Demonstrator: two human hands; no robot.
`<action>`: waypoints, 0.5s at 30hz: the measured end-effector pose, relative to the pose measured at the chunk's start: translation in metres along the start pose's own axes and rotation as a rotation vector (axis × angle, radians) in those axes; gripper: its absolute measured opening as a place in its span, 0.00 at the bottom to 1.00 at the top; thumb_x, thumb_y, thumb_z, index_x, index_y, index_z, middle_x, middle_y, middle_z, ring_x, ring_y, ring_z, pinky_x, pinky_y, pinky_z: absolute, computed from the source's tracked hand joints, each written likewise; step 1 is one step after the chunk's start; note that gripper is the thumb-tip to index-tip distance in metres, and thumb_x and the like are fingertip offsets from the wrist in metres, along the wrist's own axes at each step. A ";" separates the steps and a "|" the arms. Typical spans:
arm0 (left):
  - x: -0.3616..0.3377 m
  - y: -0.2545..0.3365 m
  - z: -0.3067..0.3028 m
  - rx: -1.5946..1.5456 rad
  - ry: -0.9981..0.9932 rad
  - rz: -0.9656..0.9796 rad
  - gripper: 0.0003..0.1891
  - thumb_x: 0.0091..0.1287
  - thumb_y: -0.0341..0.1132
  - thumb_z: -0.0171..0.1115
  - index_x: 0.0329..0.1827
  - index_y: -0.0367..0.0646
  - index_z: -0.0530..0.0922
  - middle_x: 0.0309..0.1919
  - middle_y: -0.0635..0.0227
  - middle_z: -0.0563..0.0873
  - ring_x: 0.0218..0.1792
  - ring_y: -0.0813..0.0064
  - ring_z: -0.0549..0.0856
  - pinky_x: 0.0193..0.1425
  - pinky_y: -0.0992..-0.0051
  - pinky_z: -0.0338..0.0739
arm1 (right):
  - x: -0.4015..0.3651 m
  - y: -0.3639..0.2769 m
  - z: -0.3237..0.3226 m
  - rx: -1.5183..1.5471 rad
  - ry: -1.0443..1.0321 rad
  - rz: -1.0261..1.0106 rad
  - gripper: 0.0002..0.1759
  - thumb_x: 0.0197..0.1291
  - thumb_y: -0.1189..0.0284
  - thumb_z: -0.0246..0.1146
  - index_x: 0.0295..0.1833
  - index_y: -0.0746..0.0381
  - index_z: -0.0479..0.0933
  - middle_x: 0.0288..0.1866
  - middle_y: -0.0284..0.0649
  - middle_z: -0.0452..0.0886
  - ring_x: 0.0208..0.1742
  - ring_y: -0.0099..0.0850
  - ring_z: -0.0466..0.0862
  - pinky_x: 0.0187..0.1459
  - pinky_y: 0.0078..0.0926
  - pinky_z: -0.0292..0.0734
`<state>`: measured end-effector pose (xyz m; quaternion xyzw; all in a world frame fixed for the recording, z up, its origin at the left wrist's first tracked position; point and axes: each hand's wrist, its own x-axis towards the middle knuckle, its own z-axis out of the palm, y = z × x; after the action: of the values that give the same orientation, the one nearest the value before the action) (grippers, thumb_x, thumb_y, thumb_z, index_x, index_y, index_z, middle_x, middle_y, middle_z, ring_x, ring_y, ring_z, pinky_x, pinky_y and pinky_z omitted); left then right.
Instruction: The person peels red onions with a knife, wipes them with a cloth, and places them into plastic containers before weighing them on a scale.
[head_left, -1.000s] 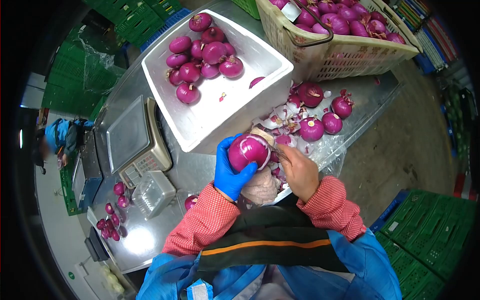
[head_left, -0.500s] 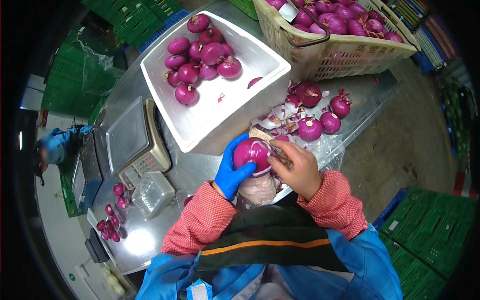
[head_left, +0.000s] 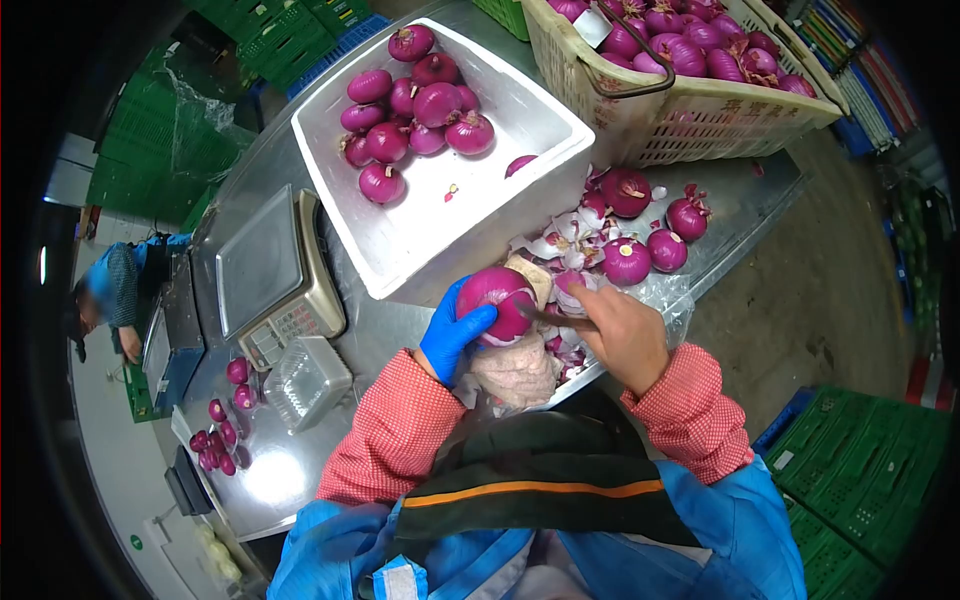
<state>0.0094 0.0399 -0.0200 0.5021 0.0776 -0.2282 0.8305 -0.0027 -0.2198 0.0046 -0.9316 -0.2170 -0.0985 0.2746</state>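
My left hand (head_left: 450,333), in a blue glove, holds a large purple onion (head_left: 492,300) above the metal table. My bare right hand (head_left: 622,335) is closed around a small dark knife (head_left: 560,319), whose blade end is at the onion's right side. Below the onion lies a crumpled pale cloth (head_left: 517,372). Loose onion peels (head_left: 570,240) are heaped beyond my hands, beside several whole onions such as one with a pale cut top (head_left: 626,261).
A white foam box (head_left: 440,240) holding several onions stands ahead. Behind it at the right is a crate (head_left: 690,135) full of onions. At the left are a scale (head_left: 262,265), a clear plastic tray (head_left: 308,383), small onions (head_left: 222,432) and another person (head_left: 125,300).
My right hand has moved slightly right and down from the onion, and the knife now shows in it. Peel has fallen on the heap. The other person's arm has come into view.
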 end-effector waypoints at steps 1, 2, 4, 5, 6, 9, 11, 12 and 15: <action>0.001 0.001 -0.002 0.004 -0.004 -0.019 0.33 0.62 0.37 0.73 0.70 0.41 0.69 0.61 0.61 0.80 0.62 0.66 0.79 0.71 0.64 0.71 | 0.000 -0.001 -0.001 -0.031 0.006 -0.029 0.25 0.50 0.67 0.72 0.56 0.58 0.79 0.33 0.36 0.76 0.33 0.34 0.82 0.32 0.32 0.79; 0.000 0.001 -0.003 0.013 0.012 -0.034 0.34 0.63 0.38 0.73 0.70 0.40 0.69 0.61 0.60 0.80 0.62 0.66 0.79 0.71 0.64 0.71 | 0.000 -0.002 -0.001 -0.061 0.012 -0.059 0.25 0.49 0.68 0.73 0.55 0.58 0.80 0.33 0.36 0.75 0.33 0.33 0.82 0.32 0.31 0.79; 0.000 0.004 -0.003 0.049 0.015 -0.036 0.33 0.63 0.40 0.73 0.70 0.40 0.69 0.60 0.60 0.80 0.61 0.67 0.79 0.70 0.64 0.72 | 0.001 -0.002 -0.002 -0.101 0.031 -0.093 0.24 0.48 0.68 0.73 0.54 0.58 0.81 0.32 0.35 0.74 0.32 0.32 0.81 0.31 0.30 0.78; 0.000 0.006 -0.003 0.067 0.017 -0.038 0.33 0.63 0.40 0.73 0.69 0.39 0.69 0.60 0.60 0.81 0.61 0.67 0.80 0.70 0.64 0.72 | 0.002 -0.002 -0.002 -0.110 0.042 -0.098 0.24 0.48 0.68 0.73 0.54 0.58 0.81 0.32 0.35 0.74 0.32 0.32 0.80 0.31 0.30 0.78; -0.001 0.007 -0.003 0.098 0.013 -0.032 0.33 0.63 0.40 0.73 0.69 0.39 0.70 0.59 0.61 0.81 0.61 0.67 0.80 0.70 0.65 0.73 | 0.003 -0.001 -0.002 -0.119 0.054 -0.103 0.24 0.48 0.68 0.73 0.53 0.58 0.81 0.32 0.35 0.74 0.31 0.31 0.80 0.30 0.29 0.78; -0.003 0.010 -0.004 0.199 -0.005 -0.011 0.32 0.64 0.41 0.73 0.68 0.39 0.70 0.58 0.61 0.82 0.59 0.68 0.81 0.68 0.66 0.74 | 0.004 0.002 0.002 -0.143 0.075 -0.127 0.24 0.48 0.69 0.72 0.54 0.58 0.81 0.32 0.35 0.74 0.32 0.32 0.80 0.30 0.30 0.78; -0.005 0.013 -0.001 0.281 -0.028 0.008 0.32 0.64 0.41 0.73 0.67 0.39 0.71 0.56 0.62 0.83 0.57 0.69 0.82 0.67 0.67 0.75 | 0.005 0.004 0.005 -0.147 0.107 -0.070 0.24 0.48 0.69 0.72 0.54 0.58 0.81 0.32 0.35 0.74 0.32 0.32 0.80 0.31 0.30 0.77; -0.008 0.015 0.004 0.352 -0.042 -0.001 0.32 0.63 0.40 0.74 0.67 0.39 0.71 0.56 0.62 0.83 0.57 0.69 0.82 0.66 0.67 0.75 | 0.006 0.004 0.006 -0.149 0.123 -0.042 0.24 0.48 0.70 0.72 0.54 0.58 0.81 0.32 0.35 0.74 0.32 0.32 0.80 0.31 0.30 0.77; -0.014 0.013 0.014 0.416 -0.046 -0.018 0.31 0.63 0.40 0.74 0.67 0.38 0.72 0.55 0.62 0.84 0.56 0.68 0.83 0.66 0.68 0.76 | 0.010 0.007 0.005 -0.122 0.116 -0.048 0.24 0.48 0.71 0.71 0.54 0.58 0.82 0.32 0.35 0.74 0.32 0.32 0.80 0.31 0.31 0.77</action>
<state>0.0019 0.0371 0.0016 0.6567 0.0143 -0.2578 0.7085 0.0095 -0.2188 0.0005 -0.9338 -0.2167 -0.1719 0.2269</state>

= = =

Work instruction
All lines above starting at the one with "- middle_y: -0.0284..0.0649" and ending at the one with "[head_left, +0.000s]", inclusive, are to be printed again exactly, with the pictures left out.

Response
  - middle_y: -0.0284..0.0649
  - middle_z: -0.0452..0.0886
  - ring_x: 0.0208..0.1742
  - ring_y: -0.0099..0.0850
  - ring_z: -0.0466..0.0862
  - pinky_x: 0.0187..0.1459
  - pinky_y: 0.0078..0.0926
  - pinky_z: -0.0292..0.0734
`<state>`: measured end-effector pose (xyz m; quaternion xyzw; all in a world frame fixed for the recording, z up, its origin at the left wrist's first tracked position; point and axes: each hand's wrist, its own x-axis towards the middle knuckle, its own z-axis out of the palm, y = z × x; after the action: of the values that give the same orientation, the one nearest the value before the action) (grippers, thumb_x, thumb_y, thumb_z, index_x, index_y, index_z, middle_x, middle_y, middle_z, ring_x, ring_y, ring_z, pinky_x, pinky_y and pinky_z omitted); left then right.
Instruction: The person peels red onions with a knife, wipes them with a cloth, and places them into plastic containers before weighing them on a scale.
[head_left, -1.000s] 
[head_left, -0.500s] 
[head_left, +0.000s] 

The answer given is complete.